# Celtic tombstone



## Magic Taco Truck (Jul 2, 2007)

Here is my newly completed Celtic tombstone. It's built on a wooden base with PVC running up the center of the cross, so it's nice and sturdy but still easier to put out than all my other tombstones because it doesn't require any stakes to be driven.

Now if my stupid grass would die so it wouldn't be so green, that'd help :xbones:


----------



## RoxyBlue (Oct 6, 2008)

Very nice - I like the Celtic look on a tombstone.

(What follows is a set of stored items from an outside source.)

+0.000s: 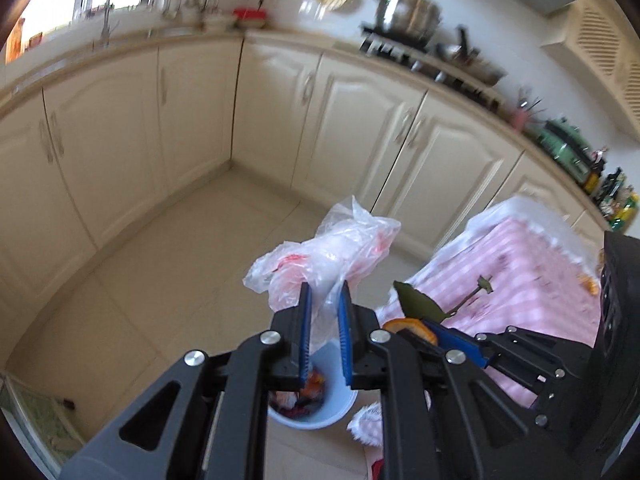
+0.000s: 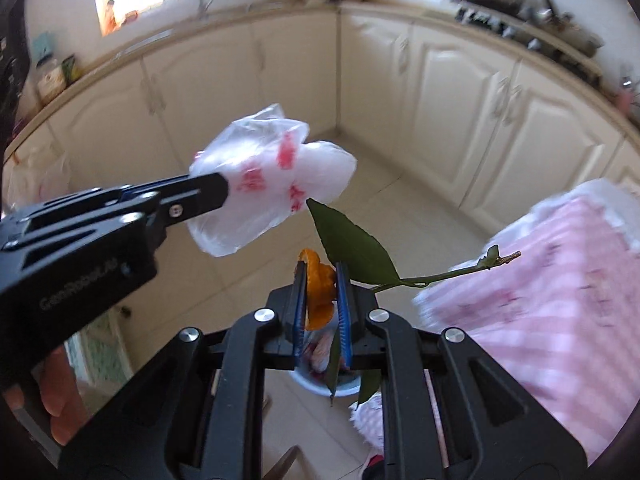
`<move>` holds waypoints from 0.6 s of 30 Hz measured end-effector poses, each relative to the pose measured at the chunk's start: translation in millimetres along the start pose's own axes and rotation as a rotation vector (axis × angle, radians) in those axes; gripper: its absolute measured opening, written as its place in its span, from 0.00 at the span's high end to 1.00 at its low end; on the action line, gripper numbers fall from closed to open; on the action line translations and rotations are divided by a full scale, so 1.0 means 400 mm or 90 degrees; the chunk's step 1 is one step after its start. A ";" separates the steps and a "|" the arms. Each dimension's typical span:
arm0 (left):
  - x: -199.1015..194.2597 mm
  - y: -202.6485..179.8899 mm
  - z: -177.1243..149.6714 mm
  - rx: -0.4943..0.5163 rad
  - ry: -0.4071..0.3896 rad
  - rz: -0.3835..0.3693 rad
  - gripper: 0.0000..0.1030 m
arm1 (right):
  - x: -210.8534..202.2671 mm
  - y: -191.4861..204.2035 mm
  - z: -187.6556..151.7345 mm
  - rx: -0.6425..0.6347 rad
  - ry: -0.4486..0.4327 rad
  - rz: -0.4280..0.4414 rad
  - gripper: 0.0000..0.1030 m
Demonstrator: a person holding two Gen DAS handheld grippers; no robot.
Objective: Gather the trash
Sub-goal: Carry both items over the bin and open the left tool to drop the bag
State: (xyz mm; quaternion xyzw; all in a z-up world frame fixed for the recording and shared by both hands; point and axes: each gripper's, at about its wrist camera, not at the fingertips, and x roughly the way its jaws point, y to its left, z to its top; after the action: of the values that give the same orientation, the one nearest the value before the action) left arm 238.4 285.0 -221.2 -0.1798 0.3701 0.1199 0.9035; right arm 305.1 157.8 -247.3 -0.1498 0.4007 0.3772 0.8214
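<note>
Below, on the pale tiled floor (image 1: 168, 248), a round light-blue plastic bin (image 1: 320, 412) is sitting with colourful scraps already lying inside it. Both grippers are hanging above it, pointing downward. The left gripper (image 1: 325, 292) is pinching a crumpled clear plastic bag with red print (image 1: 332, 248); its blue-padded jaws are standing nearly closed on the thin film, and the bag is billowing out beyond the fingertips. The right gripper (image 2: 321, 270) is clamping a curled piece of orange peel (image 2: 318, 284) between almost closed jaws, together with a green leaf on a thin twig (image 2: 356, 248) that is sticking out toward a table draped in a pink-and-white checked cloth (image 2: 560, 300). Cream-coloured kitchen cabinets (image 1: 120, 128) are lining the walls behind. A person's fingers (image 2: 60, 392) are wrapping the left gripper's handle.
</note>
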 end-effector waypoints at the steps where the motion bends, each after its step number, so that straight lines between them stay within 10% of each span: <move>1: 0.033 0.013 -0.010 -0.011 0.022 -0.006 0.88 | 0.029 -0.006 -0.012 0.000 0.016 -0.004 0.86; 10: 0.247 -0.016 -0.069 -0.030 0.162 -0.043 0.77 | 0.156 -0.078 -0.066 0.027 0.092 -0.021 0.86; 18: 0.289 -0.056 -0.078 -0.003 0.183 -0.024 0.56 | 0.195 -0.113 -0.080 0.041 0.109 -0.024 0.86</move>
State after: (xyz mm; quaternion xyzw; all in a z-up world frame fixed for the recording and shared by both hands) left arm 307.2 261.3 -318.7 -0.2044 0.4923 0.0770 0.8426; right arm 351.9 148.8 -330.2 -0.1628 0.4782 0.3344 0.7956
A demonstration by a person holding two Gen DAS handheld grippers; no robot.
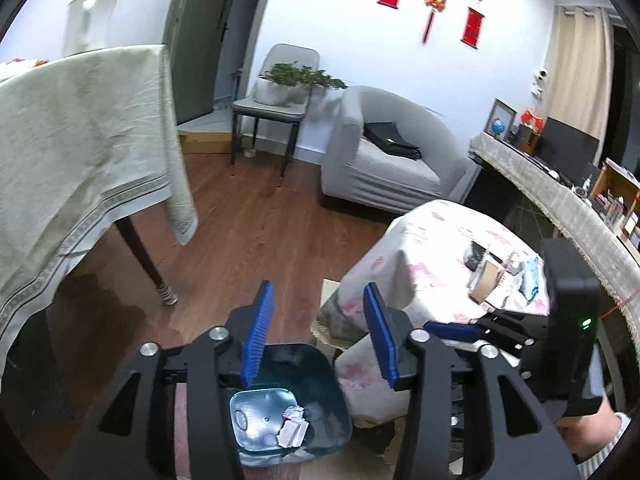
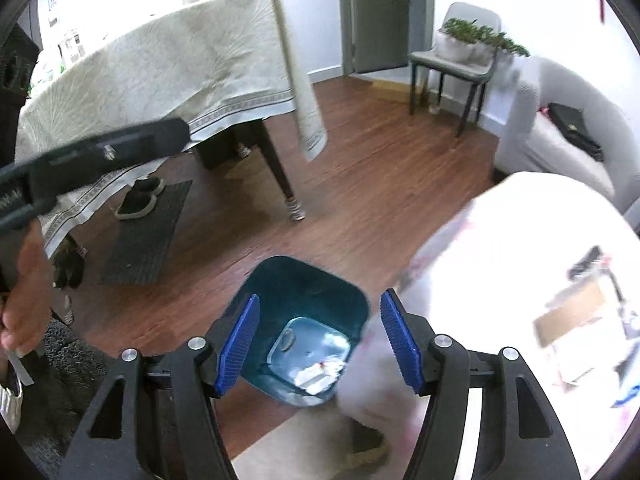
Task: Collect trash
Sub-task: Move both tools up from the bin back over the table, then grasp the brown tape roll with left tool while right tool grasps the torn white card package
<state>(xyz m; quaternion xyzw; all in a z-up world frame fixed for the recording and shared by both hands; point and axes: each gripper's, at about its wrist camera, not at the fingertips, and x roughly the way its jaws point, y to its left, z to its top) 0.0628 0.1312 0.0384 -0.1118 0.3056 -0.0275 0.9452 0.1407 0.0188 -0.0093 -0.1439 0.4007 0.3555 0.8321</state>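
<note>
A teal trash bin (image 1: 326,364) stands on the wooden floor beside a low table draped in a pink-flowered cloth (image 1: 420,248). Crumpled white paper (image 1: 294,426) lies at the bin's bottom, also visible as white paper (image 2: 316,376) in the right wrist view. My left gripper (image 1: 318,292) hangs above the bin, open, with nothing between its blue pads. My right gripper (image 2: 320,298) is also open and empty above the bin (image 2: 304,284). On the low table sit a cardboard box (image 1: 486,280) and small bits of clutter. The right gripper's black body (image 1: 572,320) shows at the right of the left wrist view.
A large table with a cream cloth (image 1: 80,140) and a dark leg (image 1: 148,264) stands to the left. A grey armchair (image 1: 384,152), a chair holding a potted plant (image 1: 280,100) and a lace-covered sideboard (image 1: 560,200) line the far side. Shoes on a dark mat (image 2: 140,200) lie under the large table.
</note>
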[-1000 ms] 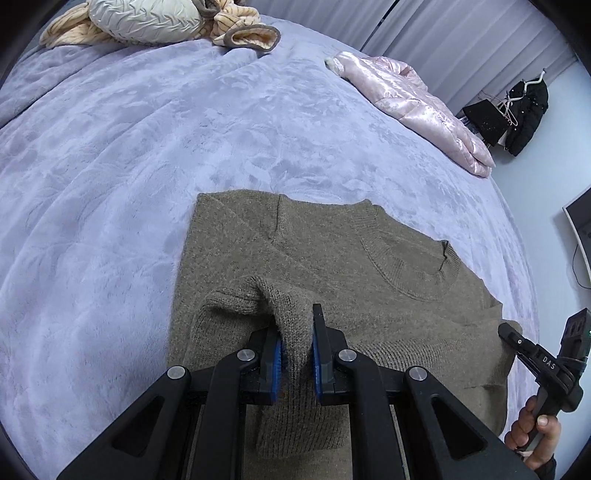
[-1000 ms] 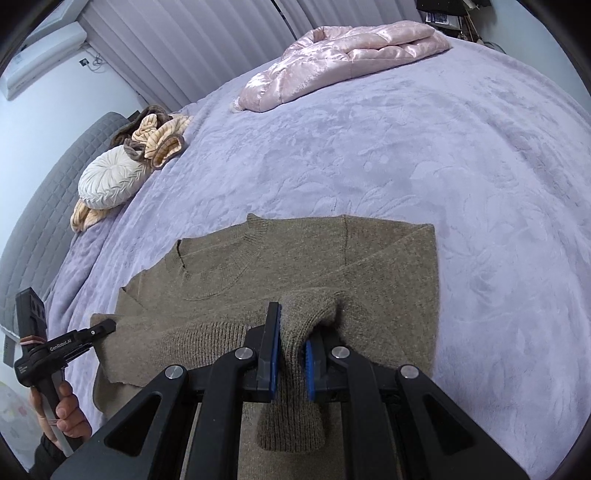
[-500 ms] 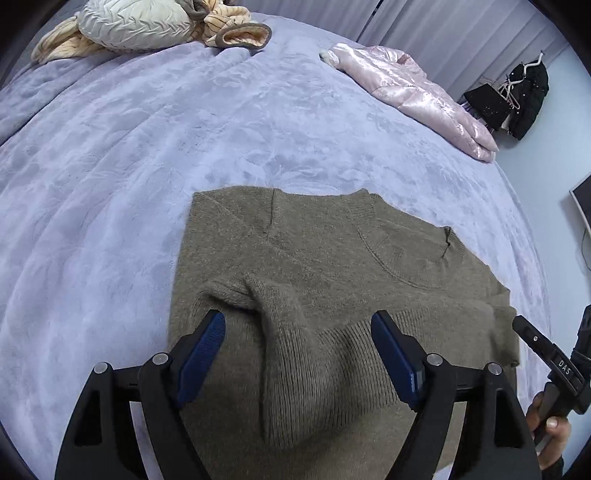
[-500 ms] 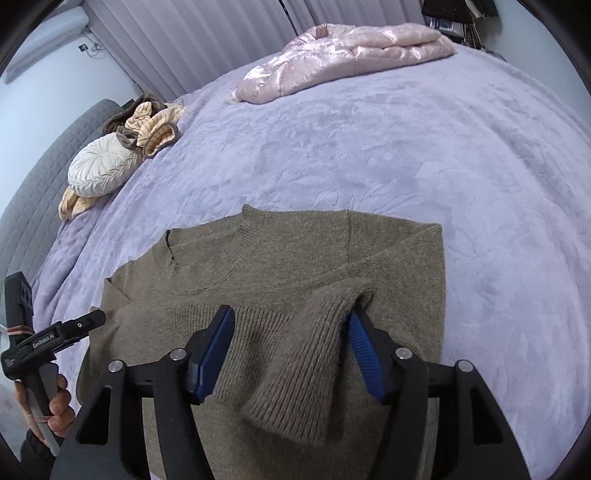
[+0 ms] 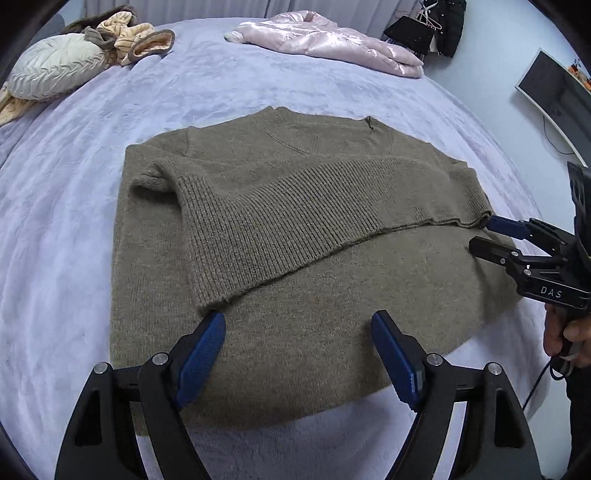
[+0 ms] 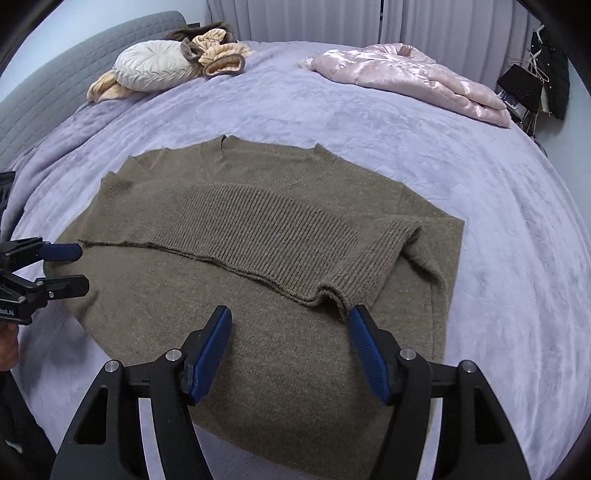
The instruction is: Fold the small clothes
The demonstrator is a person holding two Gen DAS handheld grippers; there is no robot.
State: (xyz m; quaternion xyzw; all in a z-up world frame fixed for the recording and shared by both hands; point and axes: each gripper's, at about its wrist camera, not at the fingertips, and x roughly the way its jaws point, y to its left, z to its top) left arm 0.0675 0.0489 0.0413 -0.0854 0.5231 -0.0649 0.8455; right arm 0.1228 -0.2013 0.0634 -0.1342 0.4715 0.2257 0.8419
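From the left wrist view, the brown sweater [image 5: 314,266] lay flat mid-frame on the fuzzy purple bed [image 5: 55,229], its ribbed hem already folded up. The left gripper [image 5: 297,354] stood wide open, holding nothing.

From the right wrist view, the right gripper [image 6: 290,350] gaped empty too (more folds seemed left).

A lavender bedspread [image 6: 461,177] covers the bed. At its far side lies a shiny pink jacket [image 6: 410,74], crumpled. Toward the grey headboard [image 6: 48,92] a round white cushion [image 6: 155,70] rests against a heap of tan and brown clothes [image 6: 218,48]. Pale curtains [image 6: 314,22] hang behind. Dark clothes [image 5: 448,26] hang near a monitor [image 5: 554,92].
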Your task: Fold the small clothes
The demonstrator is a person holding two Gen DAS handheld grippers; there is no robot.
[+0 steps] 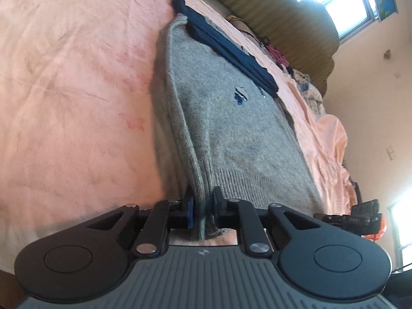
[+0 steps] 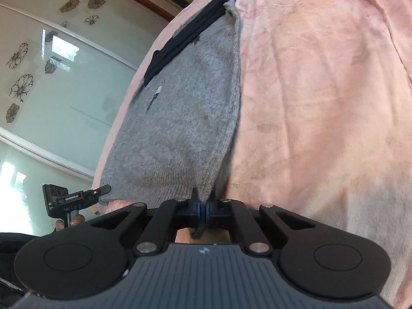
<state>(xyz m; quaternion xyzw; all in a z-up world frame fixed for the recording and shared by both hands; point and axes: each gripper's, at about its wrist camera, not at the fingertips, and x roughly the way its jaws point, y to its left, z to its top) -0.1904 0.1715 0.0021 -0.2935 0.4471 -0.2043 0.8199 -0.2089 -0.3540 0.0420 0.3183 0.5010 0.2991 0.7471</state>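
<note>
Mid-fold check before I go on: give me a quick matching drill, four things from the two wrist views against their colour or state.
Things:
1. left gripper
2. sweater
3. sheet
4. folded cloth across the sweater's far end

States:
A. pink, spread under everything
B. dark navy
C. grey knit, ribbed hem nearest the cameras
D. shut on the hem's corner, as is the right gripper

Pairs: 1-D, 2-C, 3-A, 4-B

Bright daylight from window [image 1: 334,2]; fisheye-warped edges.
</note>
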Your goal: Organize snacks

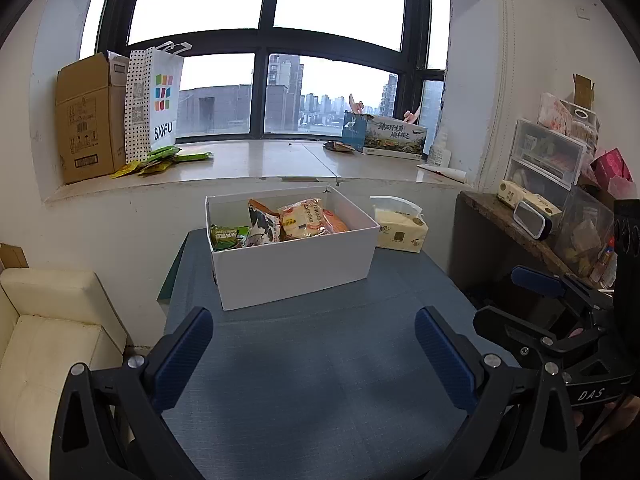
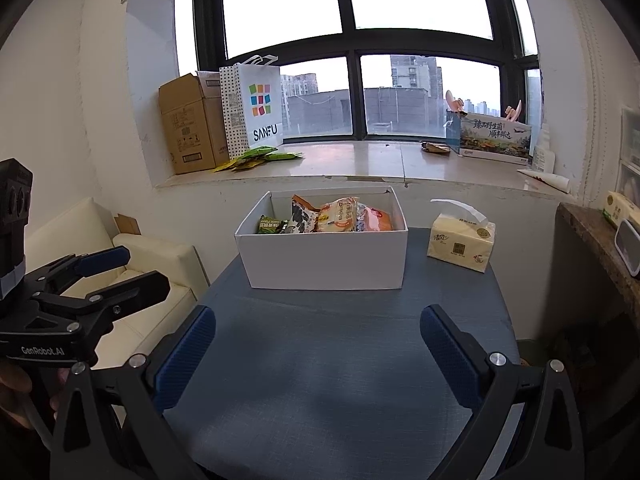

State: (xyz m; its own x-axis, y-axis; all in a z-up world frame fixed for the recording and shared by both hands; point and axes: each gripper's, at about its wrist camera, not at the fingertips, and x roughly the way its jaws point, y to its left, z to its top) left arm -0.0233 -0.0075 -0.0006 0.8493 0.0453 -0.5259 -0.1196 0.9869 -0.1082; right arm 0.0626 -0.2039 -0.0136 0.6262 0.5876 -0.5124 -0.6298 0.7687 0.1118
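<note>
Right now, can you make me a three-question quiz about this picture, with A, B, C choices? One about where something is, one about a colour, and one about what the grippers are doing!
1. Where is the tissue pack?
A. inside the white box
B. on the table beside the white box
C. on the windowsill

2. What colour is the table top?
A. blue-grey
B. red
C. yellow

3. How are the two grippers?
A. both open and empty
B. both shut on snacks
C. one holding the tissue pack

Answers:
1. B: the pack sits on the table to the right of the white box, apart from it.
2. A: the bare surface in front of the box is blue-grey.
3. A: the left gripper and the right gripper each show their fingers spread wide with nothing between them.
</note>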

I hear Roundup does a good job on unwanted plant life (!)


----------



## Lilly (Jun 13, 2006)

nice cross mtt

just paint some brown on the grass


----------



## bignick (Sep 25, 2008)

I wanted to make one of them so bad this year but i just didn't have enough time. Next year i think i will make two of them and one other type of tombstone to give myself a dozen tombstones. Nice job though i like it a lot. It looks really old and weathered.


----------



## Brainfrt (Sep 5, 2008)

Wow that looks great. I will have to figure out how to make a few of those. My store bought ones suck because of the foam starts breaking off in high winds. You dont happen to have pics on how to make that do you? Thanks


----------



## ScreamingScarecrow (Oct 1, 2008)

Nice job! I wish that I could make high-end looking tombstones like yours!


----------



## spideranne (Jul 17, 2006)

That is really nice. The stone effect you got on that looks real.


----------



## halfcracked (Oct 13, 2006)

Nice!
I like the not needing to stake it down.


----------



## Magic Taco Truck (Jul 2, 2007)

Thanks everyone for the kind words.



Brainfrt said:


> Wow that looks great. I will have to figure out how to make a few of those. My store bought ones suck because of the foam starts breaking off in high winds. You dont happen to have pics on how to make that do you? Thanks


No, sorry, I don't have any construction photos. I'm bad about not taking photos for how-to's. If you have any specific questions I can try to answer them for you, though.


----------



## beelce (Jul 21, 2007)

That is nice


----------



## dynoflyer (Oct 8, 2006)

Nice cross, MTT. I like the pumpkin in the background, too!


----------



## turtle2778 (Jul 9, 2006)

Very impressive. I really like what you have done there.


----------



## NickG (Sep 12, 2006)

Nice lookin' cross you got there mister.


----------



## Uruk-Hai (Nov 4, 2006)

That looks great! It will really stand out, that's for sure.


----------



## Ghostess (Aug 21, 2005)

Beautiful job!


----------